İsmail Ok, MHP'den istifa edip İyi Parti'ye geçti.

Bütün arkadaşlarımız alkışladı.

İsmail Ok, İyi Parti'den de istifa etti.

Bütün İyi Parti, milletvekilliğinden de istifa etmesini istedi.

İsmail Ok, yeniden milletvekili olmak istedi, oldu.

İsmail Ok, belediye başkanı olmak istedi, aday gösterildi.

İsmail Ok, Genel Başkan Yardımcısı olmak istedi, oldu.

Kısacası ne istediyse oldu.

İsmail Ok ne istiyorsa onu olurken susan kim varsa, bugün İsmail Ok'a sallamaya başladı.

Bu kadar basiretsizdi de, istediği her şeyi olurken neden ses etmediniz diye sormadan edemiyor insan.

Bütün bunların aslında tek bir sebebi var. O da şu: Fikir olmayınca, dağılmak mukadder oluyor.

İnsanları bir arada tutan, kan kusup kızılcık şerbeti içmelerine sebep olan, fedakarlıkta sınır tanımamalarını sağlayan şey elbette fikirdir.

Fikir yoksa kavga kaçınılmaz olur.

İyi Parti'nin bir türlü toparlanamamasının esas sebebi de odur.

Nedir İyi Parti? Milliyetçi mi? Demokrat mı? Muhafazar mı? Ülkücü mü? Liberal mi? Yoksa hepsi birden mi? Yani hiçbir şey mi?

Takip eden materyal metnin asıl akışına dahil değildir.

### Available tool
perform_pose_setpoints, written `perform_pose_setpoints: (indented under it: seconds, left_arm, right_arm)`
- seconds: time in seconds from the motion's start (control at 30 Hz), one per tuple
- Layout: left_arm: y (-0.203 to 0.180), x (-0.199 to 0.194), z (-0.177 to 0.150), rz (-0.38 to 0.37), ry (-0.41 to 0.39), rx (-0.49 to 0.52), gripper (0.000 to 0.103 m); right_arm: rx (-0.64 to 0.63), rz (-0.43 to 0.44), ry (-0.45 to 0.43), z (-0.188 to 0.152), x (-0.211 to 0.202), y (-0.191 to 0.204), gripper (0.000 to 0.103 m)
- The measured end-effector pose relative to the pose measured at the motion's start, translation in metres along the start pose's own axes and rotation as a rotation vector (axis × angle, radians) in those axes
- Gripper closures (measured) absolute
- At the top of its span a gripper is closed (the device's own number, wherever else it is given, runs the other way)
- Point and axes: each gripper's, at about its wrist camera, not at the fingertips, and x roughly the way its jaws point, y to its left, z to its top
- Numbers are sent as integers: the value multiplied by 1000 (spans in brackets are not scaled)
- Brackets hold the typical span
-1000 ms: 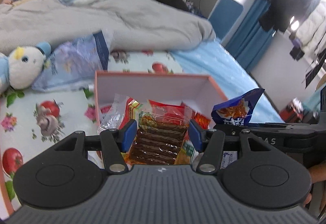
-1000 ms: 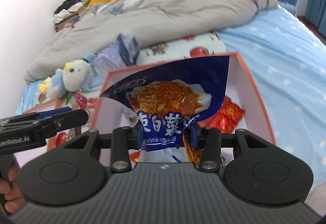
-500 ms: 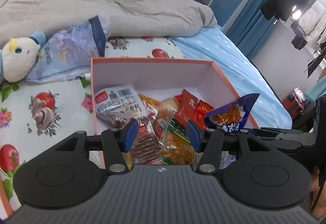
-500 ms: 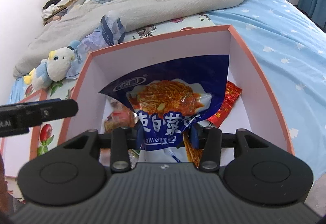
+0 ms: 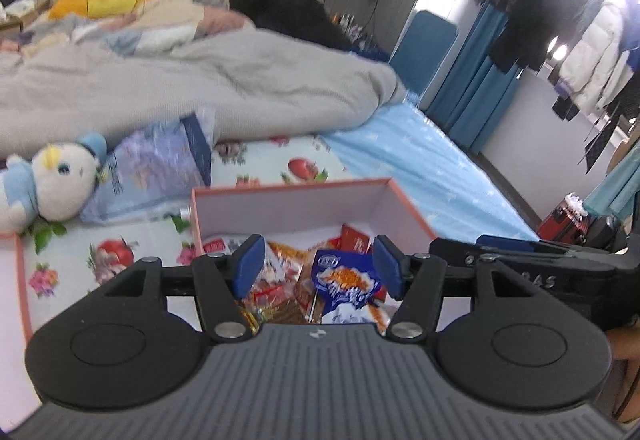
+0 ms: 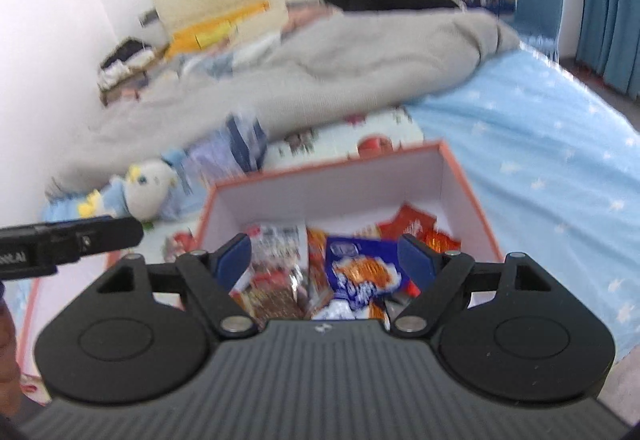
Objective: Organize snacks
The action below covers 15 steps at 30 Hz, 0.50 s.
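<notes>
My right gripper hangs above the box, jaws spreading wide with nothing pressed between the pads. The blue packet lies face up on the pile inside the box, below and between my fingers but clear of both; I judge it delivered.

My left gripper is also over the box, jaws opening, holding nothing. From that view the blue packet sits on top of the other snacks, toward the near right corner.

The box stands open-topped on the printed sheet, which explains the downward tilt of both tools: contents are reached from above. Red packets rest against the far right wall, a clear-wrapped one on the left. A second tray edge shows at far left, contents hidden. A plush toy and plastic bag lie beyond, untouched.

No loose snacks are visible outside the box; remaining work cannot be judged.
</notes>
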Motion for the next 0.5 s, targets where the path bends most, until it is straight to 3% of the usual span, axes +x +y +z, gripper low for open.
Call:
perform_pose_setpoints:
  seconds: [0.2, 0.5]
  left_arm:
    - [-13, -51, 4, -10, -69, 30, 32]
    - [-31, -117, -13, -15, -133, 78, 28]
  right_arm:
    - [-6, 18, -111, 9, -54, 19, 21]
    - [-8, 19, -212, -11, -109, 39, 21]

Türk siyaseti bir gelişmeyi daha İyi Parti sayesinde not etti:

Partinin resmi bir fikri yoksa, o partiyi kuranların fikirleri ile gemi yüzmez. Fikirsiz bir parti, her fikirden insanı bünyesine katarak vatandaşı değil; ancak kendisini kandırır. Ta ki tarihe gömülene kadar.